O pai de Lady Chatterley, sabendo
que ela tinha o marido paralítico da cinta para baixo, não ia deixar
descendência, aconselhou-a mesmo a arranjar um amante. Apareceu por lá por casa Michaelis, um irlandês que fez muito
dinheiro com as suas peças de teatro na América. Era amigo do marido e chegou a
retratá-lo num das suas obras. Tinha 30 anos e Lady Chatterley começou a insinuar-se,
e uma noite ele subiu até ao quarto dela e tiveram um encontro emotivo. Ele prostrou
perante ela e beijou-lhe as mãos. Ela ficou tocada por este gesto, que prometia
muito, mas ele ficou-se por ali, não queria arriscar naquela relação.

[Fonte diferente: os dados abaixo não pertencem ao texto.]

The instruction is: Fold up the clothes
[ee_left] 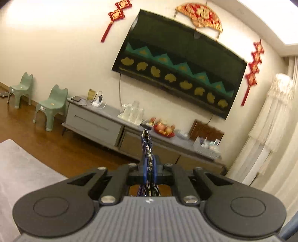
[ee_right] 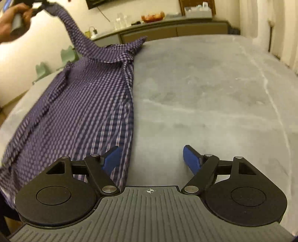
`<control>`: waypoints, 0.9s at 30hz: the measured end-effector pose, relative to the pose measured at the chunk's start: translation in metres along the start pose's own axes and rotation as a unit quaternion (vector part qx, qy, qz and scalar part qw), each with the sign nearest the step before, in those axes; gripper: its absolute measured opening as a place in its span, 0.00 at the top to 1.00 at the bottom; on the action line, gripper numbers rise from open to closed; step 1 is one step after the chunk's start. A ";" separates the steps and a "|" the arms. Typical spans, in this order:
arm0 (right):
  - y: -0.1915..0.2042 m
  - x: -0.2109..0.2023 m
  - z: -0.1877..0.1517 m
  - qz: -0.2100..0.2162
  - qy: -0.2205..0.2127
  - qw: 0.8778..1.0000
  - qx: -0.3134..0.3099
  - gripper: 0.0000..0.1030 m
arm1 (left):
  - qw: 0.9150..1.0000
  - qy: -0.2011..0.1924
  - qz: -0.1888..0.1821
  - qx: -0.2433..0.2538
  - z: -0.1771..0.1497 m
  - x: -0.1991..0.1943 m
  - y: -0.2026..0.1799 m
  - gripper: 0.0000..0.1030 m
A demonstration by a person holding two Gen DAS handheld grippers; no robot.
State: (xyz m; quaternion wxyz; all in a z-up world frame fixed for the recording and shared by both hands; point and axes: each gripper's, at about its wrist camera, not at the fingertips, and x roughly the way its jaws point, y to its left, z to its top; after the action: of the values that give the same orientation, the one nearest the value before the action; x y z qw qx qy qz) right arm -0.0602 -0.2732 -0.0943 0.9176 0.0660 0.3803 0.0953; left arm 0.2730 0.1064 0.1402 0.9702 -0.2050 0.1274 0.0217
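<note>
Two grippers — left gripper (ee_left: 148, 147) fingers clamp the checked shirt (ee_right: 83, 104), right gripper (ee_right: 150, 158) fingers spread empty

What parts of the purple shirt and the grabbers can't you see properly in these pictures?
- Shirt, right wrist view: its near end is hidden behind the right gripper and cut off at the left edge.
- Left gripper, right wrist view: cut off by the top edge and blurred; only the hand shows.
- Left wrist view: only a pinched bit of shirt shows; the rest hangs below the left gripper's body.
- Wall hanging: pattern blurred.
</note>
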 end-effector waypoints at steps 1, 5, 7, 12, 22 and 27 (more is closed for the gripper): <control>0.003 -0.006 -0.007 -0.008 -0.006 1.000 -0.004 0.27 | 1.000 -0.007 -0.005 -0.006 0.002 -0.006 0.004 0.94; 0.019 -0.018 -0.023 -0.021 -0.017 0.999 -0.039 0.91 | 1.000 -0.021 -0.017 -0.009 0.007 -0.025 0.011 0.94; 0.028 -0.023 -0.026 -0.022 -0.021 0.998 -0.056 0.99 | 0.999 -0.033 -0.020 -0.004 0.015 -0.029 0.010 0.94; 0.066 -0.044 -0.030 -0.050 -0.074 0.987 -0.131 1.00 | 0.997 -0.071 -0.015 0.001 0.036 -0.041 0.014 0.94; 0.089 -0.059 -0.044 -0.075 -0.110 0.978 -0.163 0.63 | 0.998 -0.048 0.030 0.037 0.034 -0.010 0.028 0.94; 0.056 -0.047 -0.046 -0.091 -0.072 0.990 -0.079 0.41 | 0.998 -0.038 0.016 0.049 0.023 0.004 0.022 0.94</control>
State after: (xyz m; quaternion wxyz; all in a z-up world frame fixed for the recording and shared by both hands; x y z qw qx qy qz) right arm -0.1324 -0.2267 -0.0838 0.9496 -0.0344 0.3093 0.0363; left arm 0.2801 0.1356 0.1504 0.9828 -0.1539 0.0946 0.0384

Michaelis não dava a Lady Chatterley
a importância que ela exigia, e ela começou a relacionar-se com outras visitas
do seu marido, como os seus antigos amigos da universidade: Tommy Dukes, que
era brigadeiro, Charles May, um irlandês que escrevia livros científicos; e
Hammond, também escritor. Eles e o marido tinham conversas ousadas entre si,
indo de política ao sexo, e certa vez detiveram-se a dizer mal do sexo oposto,
e ela, que estava a ouvir relativamente afastada, interveio em defesa do seu
sexo, dizendo que ainda havia mulheres agradáveis no mundo.
A situação de impotência sexual de Sir
Clifford era percebida por este, e numa conversa que teve com a esposa chegou a expressar a esperança de ainda
ter um herdeiro, e chegou a concordar com a hipótese de
ela vir a ter um filho fora do casamento. Isto encorajou-a a relacionar-se com
Michaelis, que naquele momento andava muito lá por casa. Ele chegou a propor-lhe casamento, mas fora de propósito, pois ela
era já casada. Têm conversas ousadas entre si, falam mesmo sobre sexo, mas a
relação não se desenvolve –, ele não é tomando pelo sentimento da paixão.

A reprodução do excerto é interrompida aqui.